Il 15 gennaio scorso Anas al-Sharif, nel dare la notizia della tregua a Gaza, si tolse simbolicamente elmetto e giubbotto antiproiettile, “Mi hanno stancato, sono diventati un’estensione del mio corpo”. Quattro giorni dopo, era una domenica, appena entrato in vigore il cessate il fuoco, quel gesto fu ripetuto dai suoi colleghi. La foto di gruppo esprimeva gioia e speranza dopo un incubo di 469 giorni e 47 mila morti. La tregua durò meno di due mesi.

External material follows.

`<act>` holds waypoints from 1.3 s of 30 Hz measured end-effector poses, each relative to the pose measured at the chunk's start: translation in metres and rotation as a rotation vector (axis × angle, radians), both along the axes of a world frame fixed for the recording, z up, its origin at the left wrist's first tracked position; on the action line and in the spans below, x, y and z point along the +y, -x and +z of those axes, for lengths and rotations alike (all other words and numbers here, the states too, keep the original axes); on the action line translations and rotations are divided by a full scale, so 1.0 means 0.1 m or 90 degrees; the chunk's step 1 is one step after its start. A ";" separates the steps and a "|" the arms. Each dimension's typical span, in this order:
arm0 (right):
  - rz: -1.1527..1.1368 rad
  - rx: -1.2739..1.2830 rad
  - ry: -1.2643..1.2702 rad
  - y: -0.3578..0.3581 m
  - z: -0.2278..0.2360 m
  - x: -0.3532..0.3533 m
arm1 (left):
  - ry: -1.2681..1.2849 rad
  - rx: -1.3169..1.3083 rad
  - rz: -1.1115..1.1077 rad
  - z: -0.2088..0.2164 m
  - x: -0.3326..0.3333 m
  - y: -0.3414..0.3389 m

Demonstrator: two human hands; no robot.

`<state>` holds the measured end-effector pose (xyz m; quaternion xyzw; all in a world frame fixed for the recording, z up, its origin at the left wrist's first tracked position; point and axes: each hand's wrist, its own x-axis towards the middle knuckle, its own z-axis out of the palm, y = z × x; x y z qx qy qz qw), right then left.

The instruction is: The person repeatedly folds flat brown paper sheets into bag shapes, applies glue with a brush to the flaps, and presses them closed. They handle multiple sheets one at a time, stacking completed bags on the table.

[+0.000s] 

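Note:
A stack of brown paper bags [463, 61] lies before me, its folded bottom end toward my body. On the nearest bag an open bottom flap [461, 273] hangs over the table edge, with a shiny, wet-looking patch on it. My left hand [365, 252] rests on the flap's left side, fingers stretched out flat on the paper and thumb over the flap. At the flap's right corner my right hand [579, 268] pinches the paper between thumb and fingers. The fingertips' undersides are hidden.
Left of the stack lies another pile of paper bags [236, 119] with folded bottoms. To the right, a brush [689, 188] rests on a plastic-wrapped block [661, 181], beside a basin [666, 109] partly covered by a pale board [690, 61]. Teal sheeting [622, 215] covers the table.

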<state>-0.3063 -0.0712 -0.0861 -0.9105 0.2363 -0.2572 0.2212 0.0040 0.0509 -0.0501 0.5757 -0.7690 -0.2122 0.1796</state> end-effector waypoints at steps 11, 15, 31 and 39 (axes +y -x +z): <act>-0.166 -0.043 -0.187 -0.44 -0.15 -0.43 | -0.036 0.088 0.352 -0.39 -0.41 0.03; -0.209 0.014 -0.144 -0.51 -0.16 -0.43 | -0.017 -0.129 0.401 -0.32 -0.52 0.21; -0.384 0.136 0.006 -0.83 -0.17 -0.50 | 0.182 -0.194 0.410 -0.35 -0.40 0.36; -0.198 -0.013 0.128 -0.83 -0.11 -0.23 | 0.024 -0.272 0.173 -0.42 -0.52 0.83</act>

Questa mattina sono stati posti sui feretri di Anas e dei suoi compagni gli elmetti e i giubbotti. Un gesto che si ripete ad ogni funerale di un giornalista di Gaza. Ad oggi sono più di 270 i giornalisti palestinesi uccisi dal 7 ottobre 2023. Sono stati i testimoni di un genocidio. Israele ha deciso di silenziarli.
Se, dopo 22 mesi, tutti gli occhi del mondo sono ancora su Gaza è perché un gruppo di giovani ha deciso di documentare ogni giorno e ogni ora i massacri, le distruzioni, la fame , la sete, le deportazioni, l’orrore. Un mese fa una reporter di Gaza ha scritto su Instagram: “Un giorno, la storia registrerà che un giornalista nella Striscia ha realizzato la più lunga copertura continuativa. Per oltre 600 giorni, abbiamo trasmesso al mondo senza sosta i dettagli della guerra, mentre noi stessi venivamo presi di mira, affamati e sfollati…“.
In queste ore sta girando sui social il testamento lasciato da Anas. Una lettera di addio per i figli, la compagna, la madre. E una dichiarazione d’amore per la Palestina. Sapeva di essere un target. Ma non è giusto scrivere il proprio testamento a 28 anni.